AN EXEMPLARY NETWORK ARCHITECTURE
[0028] FIG. 1 illustrates one embodiment of a network architecture
for implementing the compression techniques described herein. The
"customer site" 120 illustrated in FIG. 1 may be any local-area or
wide-area network over which a plurality of servers 103 and clients
110 communicate. For example, the customer site may include all
servers and clients maintained by a single corporation. The servers
103 may be configured to provide a variety of different messaging
and groupware services 102 to network users (e.g., email, instant
messaging, calendaring, . . . etc). In one embodiment, these
services are provided by Microsoft Exchange..TM. However, the
underlying principles of the invention are not limited to any
particular messaging/groupware platform.
[0029] In one embodiment of the invention, an interface 100
forwards data maintained by the service 102 (e.g., email messages,
instant messages, calendar data, . . . etc) to a plurality of
wireless data processing devices (represented in FIG. 1 by wireless
device 130) via an external data network 170 and/or a wireless
service provider network 171. For example, if the service 102
includes an email database, the interface 100 forwards any new
emails which arrive in a user's mailbox on the service 102 to the
user's wireless data processing device 130 (over the network(s) 170
and/or 171). Alternatively, or in addition, the service 102 may
forward the email to the user's local computer (e.g., client 110)
(i.e., so that the user will receive the email on his/her wireless
device 130 when out of the office and on his/her personal computer
110 when in the office). Conversely, email messages sent from the
user's wireless data processing device 130 are transmitted to the
service 102 via the interface 100.
[0030] In one embodiment, the interface 100 is a plug-in software
module adapted to work with the particular service 120. It should
be noted, however, that the interface 100 may be implemented in
hardware or any combination of hardware and software while still
complying with the underlying principles of the invention.
[0031] In one embodiment, the external data network 170 is
comprised of a plurality of servers/clients (not shown) and other
networking hardware (e.g., routers, hubs, . . . etc) for forwarding
data between the interface 100 and the wireless devices 130. In one
embodiment, the interface 100 encapsulates data in one or more
packets containing an address identifying the wireless devices 130
(e.g., such as a 24-bit Mobitex Access Number ("MAN#")). The
external data network 170 forwards the packets to a wireless
service provider network 171 which transmits the packets (or the
data contained therein) over a wireless communication link to the
wireless device 130. In one embodiment, the wireless service
provider network is a 2-way paging network. However, various other
network types may be employed (e.g., CDMA 2000, PCS . . . etc)

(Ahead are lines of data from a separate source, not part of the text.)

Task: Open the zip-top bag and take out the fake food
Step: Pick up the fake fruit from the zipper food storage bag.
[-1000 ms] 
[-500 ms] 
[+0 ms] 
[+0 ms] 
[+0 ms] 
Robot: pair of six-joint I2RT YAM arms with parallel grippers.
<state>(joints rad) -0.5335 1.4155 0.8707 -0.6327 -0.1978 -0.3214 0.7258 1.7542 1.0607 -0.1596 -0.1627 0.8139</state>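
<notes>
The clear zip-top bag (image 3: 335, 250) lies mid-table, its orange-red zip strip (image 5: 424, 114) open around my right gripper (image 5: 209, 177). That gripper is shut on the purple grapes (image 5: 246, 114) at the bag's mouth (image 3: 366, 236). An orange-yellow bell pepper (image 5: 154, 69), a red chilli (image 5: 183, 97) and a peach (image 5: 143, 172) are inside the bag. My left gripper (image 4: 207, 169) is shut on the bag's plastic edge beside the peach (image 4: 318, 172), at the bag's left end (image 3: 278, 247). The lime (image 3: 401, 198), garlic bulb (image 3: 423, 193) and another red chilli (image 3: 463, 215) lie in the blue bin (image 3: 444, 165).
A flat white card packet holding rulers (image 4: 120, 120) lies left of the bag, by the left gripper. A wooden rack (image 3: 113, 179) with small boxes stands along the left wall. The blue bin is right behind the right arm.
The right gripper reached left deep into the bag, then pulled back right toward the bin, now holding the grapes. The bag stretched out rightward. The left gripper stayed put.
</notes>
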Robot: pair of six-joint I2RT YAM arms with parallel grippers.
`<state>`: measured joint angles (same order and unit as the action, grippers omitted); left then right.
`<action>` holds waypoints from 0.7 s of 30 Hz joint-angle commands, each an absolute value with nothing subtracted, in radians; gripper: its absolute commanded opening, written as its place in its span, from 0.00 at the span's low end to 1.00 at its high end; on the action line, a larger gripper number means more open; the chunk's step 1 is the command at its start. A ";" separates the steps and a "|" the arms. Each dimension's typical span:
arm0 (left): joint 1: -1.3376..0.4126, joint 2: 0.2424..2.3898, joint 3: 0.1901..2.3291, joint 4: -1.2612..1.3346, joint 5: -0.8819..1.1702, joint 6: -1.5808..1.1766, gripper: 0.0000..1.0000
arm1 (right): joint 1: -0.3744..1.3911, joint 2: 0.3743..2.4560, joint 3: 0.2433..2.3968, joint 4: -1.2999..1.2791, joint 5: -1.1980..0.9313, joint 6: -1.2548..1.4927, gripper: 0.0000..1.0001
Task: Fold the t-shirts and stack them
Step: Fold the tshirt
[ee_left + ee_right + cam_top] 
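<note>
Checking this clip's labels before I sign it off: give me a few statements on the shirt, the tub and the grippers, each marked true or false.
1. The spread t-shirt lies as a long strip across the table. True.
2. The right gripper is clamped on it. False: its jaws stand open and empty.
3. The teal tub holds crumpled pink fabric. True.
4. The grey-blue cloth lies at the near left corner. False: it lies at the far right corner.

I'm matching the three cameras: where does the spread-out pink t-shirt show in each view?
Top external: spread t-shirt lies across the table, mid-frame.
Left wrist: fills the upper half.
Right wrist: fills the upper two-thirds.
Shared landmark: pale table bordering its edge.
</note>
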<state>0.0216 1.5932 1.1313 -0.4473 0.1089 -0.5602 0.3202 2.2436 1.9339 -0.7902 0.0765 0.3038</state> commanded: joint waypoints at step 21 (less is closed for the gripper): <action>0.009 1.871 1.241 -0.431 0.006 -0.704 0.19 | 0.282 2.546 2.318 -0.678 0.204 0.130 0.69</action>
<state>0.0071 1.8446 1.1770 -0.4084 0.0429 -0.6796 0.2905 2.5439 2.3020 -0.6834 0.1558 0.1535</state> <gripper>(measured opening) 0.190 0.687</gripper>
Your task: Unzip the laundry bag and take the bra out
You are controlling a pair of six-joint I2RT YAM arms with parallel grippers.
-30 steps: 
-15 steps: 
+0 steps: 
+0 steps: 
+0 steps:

while still complying with the underlying principles of the
invention.
[0032] It should be noted that the network service provider network
171 and the external data network 170 (and associated interface
100) may be owned/operated by the same organization or,
alternatively, the owner/operator of the external data network 170
may lease wireless services from the wireless service provider
network. The underlying principles of the invention are not limited
to any particular service arrangement.
STATE-BASED COMPRESSION EMBODIMENTS
[0033] FIG. 2 illustrates certain aspects of the wireless data
processing device 130 and the interface 100 in greater detail. In
one embodiment, the data processing device 130 is comprised of a
local data compression/decompression module 225 (hereinafter "codec
module 225") and a local message cache 210. The local codec module
225 compresses outgoing data and decompresses incoming data using
the various compression techniques described herein.
[0034] The local message cache 210 is comprised of an input queue
211 for temporarily storing a incoming messages and an output queue
212 for storing outgoing messages. Although illustrated as separate
logical units in FIG. 2, the local message cache 210 may be
comprised of only a single block of memory for storing both
incoming and outgoing messages according to a cache replacement
policy. In one embodiment, messages are maintained in the input
queue and/or output queue using a first-in, first-out ("FIFO")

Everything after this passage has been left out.